2  Experimental methods

2.1 Raw materials

Grade S95 GBFS (GB/T 18046–2017 [29]) and Class F-Grade II FA (GB/T 1596-2017 [30]) were obtained from Hailuo Cement Corporation (Wuhu, China). As shown in Figure 2a, MDS was collected at a depth of approximately 1 m from the offshore area in Binhai Port of Yancheng City (Jiangsu Province, China). After drying in an oven at 105°C for 24 h, the MDS was ground in a ball mill for 10 min at a rotational speed of 70 r/min to disperse the agglomeration of particles and then produce the powder (Figure 2b). The moisture content of MDS was determined to be 42.7% based on the mass difference before and after drying. Following a period of natural sedimentation and drainage consolidation (typically 3–6 months) within confined disposal facilities, the MDS may reach a moisture content in the range of 30–50%. As shown in Figure 2c, numerous fine, flaky particles are observed in the SEM image of MDS powder, and significant variations are identified in the particle sizes. Particle size analysis was performed using a laser particle size analyzer, as shown in Figure 3. The median particle sizes (D50) of MDS, FA, and GBFS are 37.18 μm, 14.50 μm, and 11.48 μm, respectively. It should be noted that the MDS particles formed hard agglomerates after the oven-drying, which must be disaggregated and pulverized through ball milling process mentioned above. This process inevitably affected the particle size, specific surface area, and even the reactivity of the MDS. However, as this falls outside the scope of the present study, it will not be further investigated here.

Figure 2 Photograph of (a) MDS slurry, and (b) photograph and (c) SEM image of MDS powder after drying and grinding

Figure 3 Cumulative particle size distribution curves of raw materials

The basic parameters of MDS are presented in Table 1. Compared to previous studies, the MDS used in this work exhibits smaller particle size [3, 31]. During the natural sedimentation process of MDS, coarser particles tend to deposit in the surface layer due to gravitational settling, while finer particles gradually settle to deeper layers, resulting in a characteristic gradation of particle size with depth.
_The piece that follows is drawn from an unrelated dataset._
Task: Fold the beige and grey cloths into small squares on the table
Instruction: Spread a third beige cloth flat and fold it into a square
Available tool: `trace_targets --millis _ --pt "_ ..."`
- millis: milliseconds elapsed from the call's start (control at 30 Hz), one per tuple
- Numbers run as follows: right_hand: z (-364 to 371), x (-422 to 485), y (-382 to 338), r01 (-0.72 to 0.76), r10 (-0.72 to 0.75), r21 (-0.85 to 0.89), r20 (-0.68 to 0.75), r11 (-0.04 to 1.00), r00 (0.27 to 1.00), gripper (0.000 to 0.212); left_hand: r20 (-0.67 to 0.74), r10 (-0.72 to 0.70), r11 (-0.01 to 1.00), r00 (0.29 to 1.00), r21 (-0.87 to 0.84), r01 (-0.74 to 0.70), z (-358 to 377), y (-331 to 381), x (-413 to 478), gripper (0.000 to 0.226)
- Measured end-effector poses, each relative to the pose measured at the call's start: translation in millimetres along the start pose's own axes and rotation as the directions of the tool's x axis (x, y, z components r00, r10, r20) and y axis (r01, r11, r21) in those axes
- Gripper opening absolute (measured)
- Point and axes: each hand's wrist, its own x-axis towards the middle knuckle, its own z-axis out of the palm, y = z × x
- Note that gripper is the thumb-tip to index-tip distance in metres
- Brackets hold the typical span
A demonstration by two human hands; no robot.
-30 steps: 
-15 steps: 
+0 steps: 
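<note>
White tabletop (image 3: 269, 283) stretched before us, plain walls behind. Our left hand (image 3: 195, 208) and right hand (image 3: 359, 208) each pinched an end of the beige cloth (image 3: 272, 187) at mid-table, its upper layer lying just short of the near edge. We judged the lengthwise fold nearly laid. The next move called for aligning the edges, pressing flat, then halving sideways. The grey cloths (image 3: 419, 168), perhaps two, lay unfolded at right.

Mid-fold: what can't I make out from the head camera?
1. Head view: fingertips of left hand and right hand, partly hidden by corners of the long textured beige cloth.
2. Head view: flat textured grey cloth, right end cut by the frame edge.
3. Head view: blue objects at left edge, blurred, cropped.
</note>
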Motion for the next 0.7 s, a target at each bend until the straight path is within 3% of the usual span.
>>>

The sampling depth of 1 m may be one of the primary reasons for the finer particle size. Additionally, the ball milling of the hard agglomeration of MDS after oven-drying not only dispersed the agglomeration of particles but also provided a certain grinding effect.

The chemical compositions of raw materials were determined by X-ray fluorescence (XRF) analysis, and the results are summarized in Table 2. The MDS is primarily composed of Si, Al, Ca, and Fe. The phase composition was analyzed using X-ray diffraction (XRD). As shown in Figure 4, the XRD pattern of MDS does not exhibit a distinct hump, indicating a low content of amorphous phase and consequently low pozzolanic reactivity. The crystalline phases identified mainly include calcite (CaCO3, PDF No. 85-849), quartz (SiO2, PDF No. 85-794), muscovite (KAl2Si3AlO10(OH)2, PDF No. 76-929), and clinochlore ((Mg,Fe)6(Si,Al)4O10(OH)8, PDF No. 29-701). In comparison, the XRD patterns of GBFS and FA show broad humps in the 20–40° and 15–35° ranges, respectively, corresponding to the presence of Ca-Si-Al rich and Si-Al rich amorphous glassy phases. Additionally, minor crystalline phases such as calcite, quartz, mullite (Al2(Al2.8Si1.2)O9.6, PDF No. 79-1276), and åkermanite (Ca2MgSi2O7, PDF No. 74–990) were also detected.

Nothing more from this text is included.